If both the names formed in the matching routine return something, the name with the most
components (largest number of colons) wins.
If neither returns anything (for instance when the country is misspelled in an unique way),
the email address of the user is checked to see if one can infer a country from that.
The result of the lookup is stored as a name (not a number!) in the "placeid" field of the
person record, and the type of lookup (place, alias or email) is stored in the "placesource"
field of the person record.
For those interested in source, this is in the "lib/Validate/Places.pm" file, in the "getbyname"
subroutine.
(Parenthesis: One reason for the arcaneness of the subroutine is that it actually does
no search; all lookups are exact. This was thought at the time to be a speed advantage...)
The reporting hierarchy
When preparing the list of places and persons within them, the counter strictly follows the
links given by the "Within" fields, starting at the root ("All").
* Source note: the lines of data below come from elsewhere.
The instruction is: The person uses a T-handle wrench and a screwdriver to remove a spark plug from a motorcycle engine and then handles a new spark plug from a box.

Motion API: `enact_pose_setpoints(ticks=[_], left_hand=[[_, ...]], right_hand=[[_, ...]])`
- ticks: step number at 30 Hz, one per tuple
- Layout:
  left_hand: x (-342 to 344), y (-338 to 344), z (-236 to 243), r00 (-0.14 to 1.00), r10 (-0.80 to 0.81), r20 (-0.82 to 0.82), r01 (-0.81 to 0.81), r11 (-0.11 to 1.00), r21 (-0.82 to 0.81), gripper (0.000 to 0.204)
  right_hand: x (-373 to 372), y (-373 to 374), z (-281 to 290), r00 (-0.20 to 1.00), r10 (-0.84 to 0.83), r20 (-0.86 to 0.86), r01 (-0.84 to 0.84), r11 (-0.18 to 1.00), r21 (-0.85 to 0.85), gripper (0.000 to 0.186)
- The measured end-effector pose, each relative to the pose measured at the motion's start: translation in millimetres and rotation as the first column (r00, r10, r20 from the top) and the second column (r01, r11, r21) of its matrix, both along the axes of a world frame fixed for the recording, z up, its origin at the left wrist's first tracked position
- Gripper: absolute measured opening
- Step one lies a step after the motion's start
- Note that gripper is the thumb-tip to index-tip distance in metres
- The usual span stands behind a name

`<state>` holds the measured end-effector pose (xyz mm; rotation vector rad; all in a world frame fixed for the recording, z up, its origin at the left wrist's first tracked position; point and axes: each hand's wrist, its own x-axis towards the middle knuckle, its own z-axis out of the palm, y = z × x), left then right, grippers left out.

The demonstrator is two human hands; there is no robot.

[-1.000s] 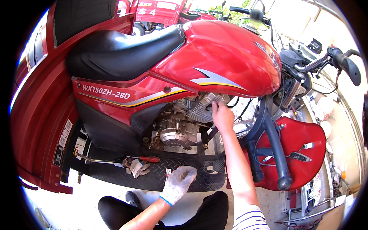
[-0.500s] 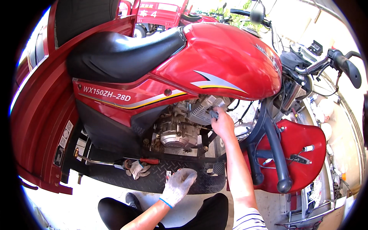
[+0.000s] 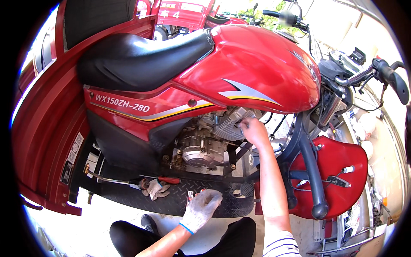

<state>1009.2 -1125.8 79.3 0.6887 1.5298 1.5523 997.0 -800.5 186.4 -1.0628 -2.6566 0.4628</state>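
My bare right hand reaches up to the finned engine cylinder below the red fuel tank. Its fingers are pinched together against the cylinder's side, and what they hold, if anything, is hidden. My left hand, in a pale, soiled work glove with a blue cuff, is curled closed above the black checkered footboard. A small red and white piece shows beside its fingers; the rest of what it may hold cannot be made out.
On the footboard lie a red-handled screwdriver, a crumpled glove and a long metal-shafted tool. A black foot pedal is at its right end. A red front fender and dark fork tubes stand right of my right forearm.
My right hand stays at the cylinder, its fingers turned and drawn in more tightly; the dark grey bit at its fingertips no longer shows. The whole view has shifted slightly. My left hand keeps its pose.
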Motion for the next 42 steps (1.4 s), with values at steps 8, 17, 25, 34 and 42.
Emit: enact_pose_setpoints(ticks=[8, 17, 25, 34, 42], left_hand=[[3, 5, 5, 1.000, -0.025, 0.018, 0.025, 1.000, 0.005, 0.035], [-22, -13, 45, 0.945, 0.101, 0.310, -0.186, 0.947, 0.261, 0.030], [-20, -23, 82, 0.935, -0.048, 0.350, -0.098, 0.917, 0.388, 0.021], [-16, -15, 77, 0.970, -0.036, 0.242, -0.045, 0.946, 0.320, 0.020], [-21, -12, 59, 0.999, 0.040, 0.030, -0.046, 0.964, 0.260, 0.020]], right_hand=[[11, 25, -26, 0.997, 0.051, 0.058, -0.060, 0.986, 0.156, 0.047], [93, -182, -35, 0.505, -0.086, -0.859, -0.509, 0.774, -0.377, 0.050], [105, -270, -64, 0.334, -0.097, -0.938, -0.614, 0.732, -0.294, 0.061], [105, -263, -61, 0.386, -0.169, -0.907, -0.595, 0.706, -0.384, 0.060], [107, -249, -73, 0.494, -0.045, -0.868, -0.481, 0.818, -0.316, 0.047]])
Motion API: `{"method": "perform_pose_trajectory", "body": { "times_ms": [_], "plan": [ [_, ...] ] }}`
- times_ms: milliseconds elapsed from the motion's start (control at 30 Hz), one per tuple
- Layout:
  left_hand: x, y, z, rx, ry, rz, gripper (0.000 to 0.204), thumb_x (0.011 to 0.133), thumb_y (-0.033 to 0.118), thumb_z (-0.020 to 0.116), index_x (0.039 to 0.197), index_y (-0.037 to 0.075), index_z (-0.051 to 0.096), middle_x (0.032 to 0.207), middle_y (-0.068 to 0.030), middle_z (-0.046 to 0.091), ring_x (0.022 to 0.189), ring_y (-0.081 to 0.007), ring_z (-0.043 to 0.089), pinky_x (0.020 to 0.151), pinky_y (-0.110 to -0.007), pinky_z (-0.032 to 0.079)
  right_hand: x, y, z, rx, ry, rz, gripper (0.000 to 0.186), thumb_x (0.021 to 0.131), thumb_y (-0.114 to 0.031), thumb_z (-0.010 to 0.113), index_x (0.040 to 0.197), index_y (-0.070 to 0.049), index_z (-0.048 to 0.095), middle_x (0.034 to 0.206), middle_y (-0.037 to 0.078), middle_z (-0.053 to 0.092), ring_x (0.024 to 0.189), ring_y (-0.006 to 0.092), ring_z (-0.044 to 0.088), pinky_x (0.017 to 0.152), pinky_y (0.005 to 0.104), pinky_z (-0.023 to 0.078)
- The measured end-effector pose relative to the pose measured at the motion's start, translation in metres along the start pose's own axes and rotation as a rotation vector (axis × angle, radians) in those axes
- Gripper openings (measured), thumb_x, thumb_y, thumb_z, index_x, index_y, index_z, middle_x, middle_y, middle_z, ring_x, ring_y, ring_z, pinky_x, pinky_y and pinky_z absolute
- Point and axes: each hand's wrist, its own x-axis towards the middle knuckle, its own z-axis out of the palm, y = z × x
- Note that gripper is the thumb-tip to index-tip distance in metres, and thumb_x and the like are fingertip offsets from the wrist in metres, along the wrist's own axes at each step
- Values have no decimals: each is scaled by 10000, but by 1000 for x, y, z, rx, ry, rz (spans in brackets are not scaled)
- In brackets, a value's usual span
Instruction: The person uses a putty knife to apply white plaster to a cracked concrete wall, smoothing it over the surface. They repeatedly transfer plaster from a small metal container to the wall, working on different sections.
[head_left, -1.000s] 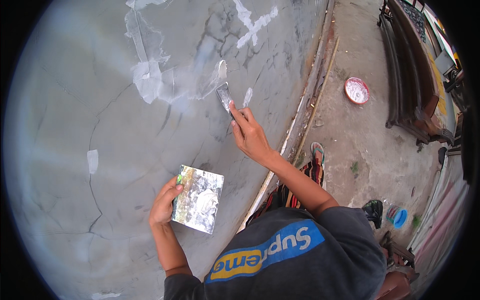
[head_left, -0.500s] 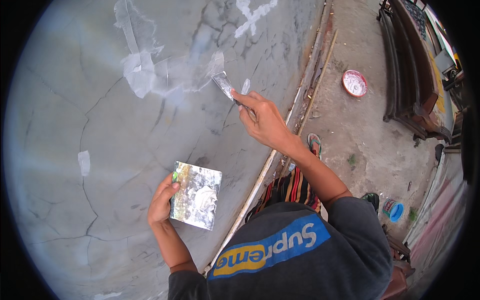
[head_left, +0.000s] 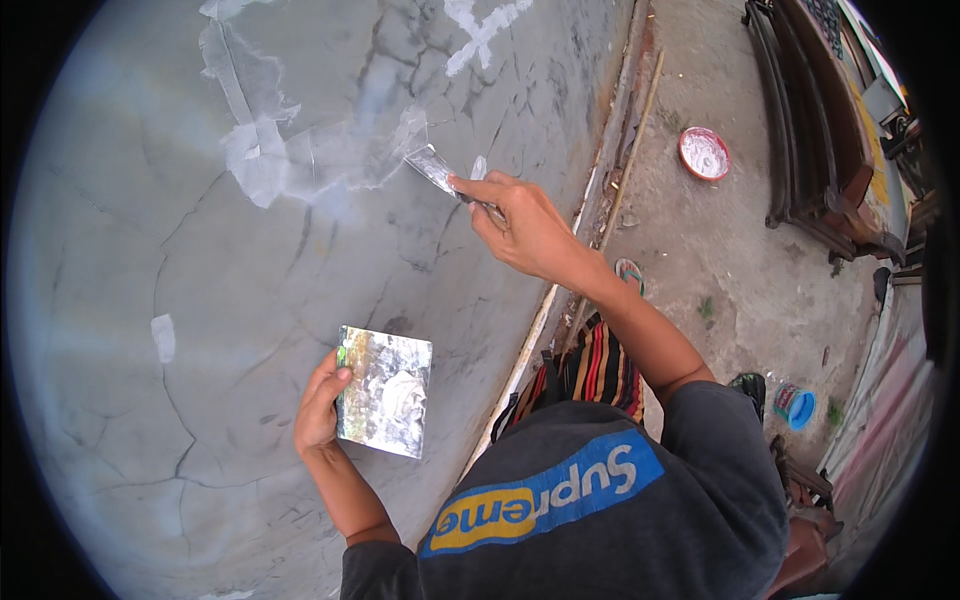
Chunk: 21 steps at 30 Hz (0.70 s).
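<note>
Cracked grey wall [head_left: 200,300] fills frame left; right hand [head_left: 530,235] fingers clenched on putty knife [head_left: 440,172], blade touching white filler patch [head_left: 330,160] at upper centre; left hand [head_left: 320,410] grips smeared square board [head_left: 385,390], lower centre.

A red bowl [head_left: 704,153] of white paste, a blue lid [head_left: 797,406] and a dark wooden bench [head_left: 815,130] occupy the concrete ground.

Right hand [head_left: 530,232] with putty knife [head_left: 436,168]: now higher, upper centre of frame, blade shifted left along the white patch [head_left: 330,160].
</note>
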Motion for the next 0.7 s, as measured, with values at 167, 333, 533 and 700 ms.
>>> {"method": "perform_pose_trajectory", "body": {
  "times_ms": [167,333,533,700],
  "plan": [
    [-2,-3,-6,20,-22,3,414,902,210,574,1216,-59,582,1070,-84,668,965,-145,602,880,-261,442,11,-4,-26,49,84,15,349,882,-29,579,1225,-10,645,817,168,563,613,266,528,588,376,436],
    [-3,0,-6,27,-8,-14,411,902,211,574,1214,-57,582,1073,-81,668,973,-146,600,888,-265,440,29,17,15,143,288,-108,375,906,3,562,1274,-30,626,784,78,525,605,137,440,560,302,381],
    [-4,-1,-6,51,-23,-24,405,908,211,569,1211,-58,582,1076,-83,668,974,-146,600,894,-265,437,-10,30,25,76,130,10,370,890,-32,579,1254,-38,643,783,99,526,597,170,462,580,335,416],
    [-6,0,-3,44,3,-12,409,904,209,569,1212,-60,580,1073,-85,669,975,-146,598,891,-264,435,6,5,-36,61,33,74,335,873,-120,576,1179,-37,684,828,185,620,615,263,561,633,383,462]
  ]
}}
All places within the place are listed in alphabetical order by longname (not name!), followed by a list of
users at this exact place. This will change!
This means that the naming of places does not matter in the published user lists.
Points to ponder
These are things to think about. I do not know if they are answers.
When cities are unique within a country, it may be best to name them as "country::city".
This will mean that people are placed in the same city no matter how they spell their state.
If this is the case for all cities in a country, adding states is only a way to control
the listing of places. This can be nice.
It is perfectly possible to have multiple levels of state. However, the state field is
single in the matching algorithm. It does not make sense to have "country:state:state:city"
as the name of a place; the matching algorithm will never construct a name that fits this.
When people live outside a city, they frequently put some small subdivision ("county") as
either their state or their city, essentially at random. It is hard to know what to do here.
The current sad state of charsets on the Web means that some people will enter data that is
in some other charset than ISO-8859-1, like Shift-JIS, KOI-8 or 8859-2. This data will look
quite ugly when "converted" to ASCII under the assumption that it is ISO 8859-1, leading to
aliases like "PL::Lod4" for the Polish city of Lodz (the character in 8859-2 that represents
Z with hacek is a superscript 4 in 8859-1).
Ultimately, the counter will switch to UTF-8 for its internal representation, and try to get
proper charset marking on data coming from users. This may (or may not) help.